◆ Task instructions: What follows is a listing to be transcribed exactly.

--- Dataset content Enclosed Below ---

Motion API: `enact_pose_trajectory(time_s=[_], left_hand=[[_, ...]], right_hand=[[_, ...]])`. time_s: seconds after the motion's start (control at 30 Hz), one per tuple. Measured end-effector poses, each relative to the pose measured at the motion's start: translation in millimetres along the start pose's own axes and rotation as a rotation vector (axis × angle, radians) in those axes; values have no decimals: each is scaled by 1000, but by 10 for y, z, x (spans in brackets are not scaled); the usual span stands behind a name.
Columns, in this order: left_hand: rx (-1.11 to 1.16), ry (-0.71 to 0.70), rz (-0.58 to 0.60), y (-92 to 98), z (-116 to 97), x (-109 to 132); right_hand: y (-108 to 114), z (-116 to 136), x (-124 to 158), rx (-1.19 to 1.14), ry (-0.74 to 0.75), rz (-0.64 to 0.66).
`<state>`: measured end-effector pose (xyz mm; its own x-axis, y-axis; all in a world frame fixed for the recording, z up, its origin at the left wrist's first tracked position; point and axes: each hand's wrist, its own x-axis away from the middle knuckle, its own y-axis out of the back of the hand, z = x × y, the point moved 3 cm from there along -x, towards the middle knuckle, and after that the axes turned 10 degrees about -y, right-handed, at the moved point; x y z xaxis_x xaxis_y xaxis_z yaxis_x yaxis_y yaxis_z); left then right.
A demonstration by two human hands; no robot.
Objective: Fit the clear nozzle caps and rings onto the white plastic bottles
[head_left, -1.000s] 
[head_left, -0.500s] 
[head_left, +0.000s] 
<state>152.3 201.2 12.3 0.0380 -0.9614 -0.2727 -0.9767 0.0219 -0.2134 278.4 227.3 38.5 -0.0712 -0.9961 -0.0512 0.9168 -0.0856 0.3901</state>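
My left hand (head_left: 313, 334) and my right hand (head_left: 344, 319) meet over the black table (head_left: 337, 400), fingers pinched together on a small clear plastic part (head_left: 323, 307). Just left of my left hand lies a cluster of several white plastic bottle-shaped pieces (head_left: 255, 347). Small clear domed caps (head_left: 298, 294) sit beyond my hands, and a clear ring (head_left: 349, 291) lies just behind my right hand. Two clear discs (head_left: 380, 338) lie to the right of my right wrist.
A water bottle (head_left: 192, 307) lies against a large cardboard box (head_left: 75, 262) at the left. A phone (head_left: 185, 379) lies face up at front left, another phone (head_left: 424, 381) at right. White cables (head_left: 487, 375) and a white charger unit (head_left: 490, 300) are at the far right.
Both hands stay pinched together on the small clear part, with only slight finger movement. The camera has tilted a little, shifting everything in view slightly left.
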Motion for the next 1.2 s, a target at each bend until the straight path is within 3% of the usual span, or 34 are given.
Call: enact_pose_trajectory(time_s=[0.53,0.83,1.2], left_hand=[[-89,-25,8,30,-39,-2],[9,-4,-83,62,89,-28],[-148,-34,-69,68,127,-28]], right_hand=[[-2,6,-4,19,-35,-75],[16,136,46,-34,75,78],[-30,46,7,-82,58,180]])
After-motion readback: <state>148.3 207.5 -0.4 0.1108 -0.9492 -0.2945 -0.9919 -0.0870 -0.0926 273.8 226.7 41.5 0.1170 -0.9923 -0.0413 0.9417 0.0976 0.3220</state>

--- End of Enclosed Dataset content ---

◆ Task output:
Motion API: `enact_pose_trajectory(time_s=[_], left_hand=[[_, ...]], right_hand=[[_, ...]])`. time_s: seconds after the motion's start (control at 30 Hz), one per tuple. Measured end-effector poses, each relative to the pose measured at the motion's start: translation in millimetres along the start pose's own axes and rotation as a rotation vector (axis × angle, radians) in those axes; values have no decimals: each is scaled by 1000, but by 10 for y, z, x (spans in brackets are not scaled); the usual span stands behind a name.
Columns, in this order: left_hand: rx (-1.11 to 1.16), ry (-0.71 to 0.70), rz (-0.58 to 0.60), y (-92 to 98), z (-116 to 97), x (-109 to 132); right_hand: y (-108 to 114), z (-116 to 136), x (-124 to 158), rx (-1.19 to 1.14), ry (-0.74 to 0.75), rz (-0.64 to 0.66).
`<state>`: measured end-effector pose (xyz mm; its own x-axis, y-axis; all in a world frame fixed for the recording, z up, its origin at the left wrist's first tracked position; point and axes: each hand's wrist, its own x-axis away from the middle knuckle, its own y-axis out of the back of the hand, z = x × y, the point moved 3 cm from there along -x, towards the middle knuckle, and after that the axes turned 10 degrees about -y, right-handed, at the moved point; x y z xaxis_x xaxis_y xaxis_z yaxis_x yaxis_y yaxis_z); left then right.
A demonstration by two human hands; no robot.
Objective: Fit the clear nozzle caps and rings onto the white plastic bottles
[head_left, -1.000s] 
[head_left, -0.500s] 
[head_left, +0.000s] 
<state>152.3 201.2 12.3 0.0380 -0.9614 -0.2727 -0.9767 0.0219 -0.2134 278.4 227.3 38.5 -0.0712 -0.9961 -0.0512 0.9168 -0.0856 0.3901</state>
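My left hand (head_left: 313, 334) and my right hand (head_left: 344, 319) meet over the black table (head_left: 337, 400), fingers pinched together on a small clear plastic part (head_left: 323, 307). Just left of my left hand lies a cluster of several white plastic bottle-shaped pieces (head_left: 255, 347). Small clear domed caps (head_left: 298, 294) sit beyond my hands, and a clear ring (head_left: 349, 291) lies just behind my right hand. Two clear discs (head_left: 380, 338) lie to the right of my right wrist.
A water bottle (head_left: 192, 307) lies against a large cardboard box (head_left: 75, 262) at the left. A phone (head_left: 185, 379) lies face up at front left, another phone (head_left: 424, 381) at right. White cables (head_left: 487, 375) and a white charger unit (head_left: 490, 300) are at the far right.
Both hands stay pinched together on the small clear part, with only slight finger movement. The camera has tilted a little, shifting everything in view slightly left.
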Motion for the next 1.2 s, a target at each bend until the straight path is within 3% of the usual span, or 34 are given.
Call: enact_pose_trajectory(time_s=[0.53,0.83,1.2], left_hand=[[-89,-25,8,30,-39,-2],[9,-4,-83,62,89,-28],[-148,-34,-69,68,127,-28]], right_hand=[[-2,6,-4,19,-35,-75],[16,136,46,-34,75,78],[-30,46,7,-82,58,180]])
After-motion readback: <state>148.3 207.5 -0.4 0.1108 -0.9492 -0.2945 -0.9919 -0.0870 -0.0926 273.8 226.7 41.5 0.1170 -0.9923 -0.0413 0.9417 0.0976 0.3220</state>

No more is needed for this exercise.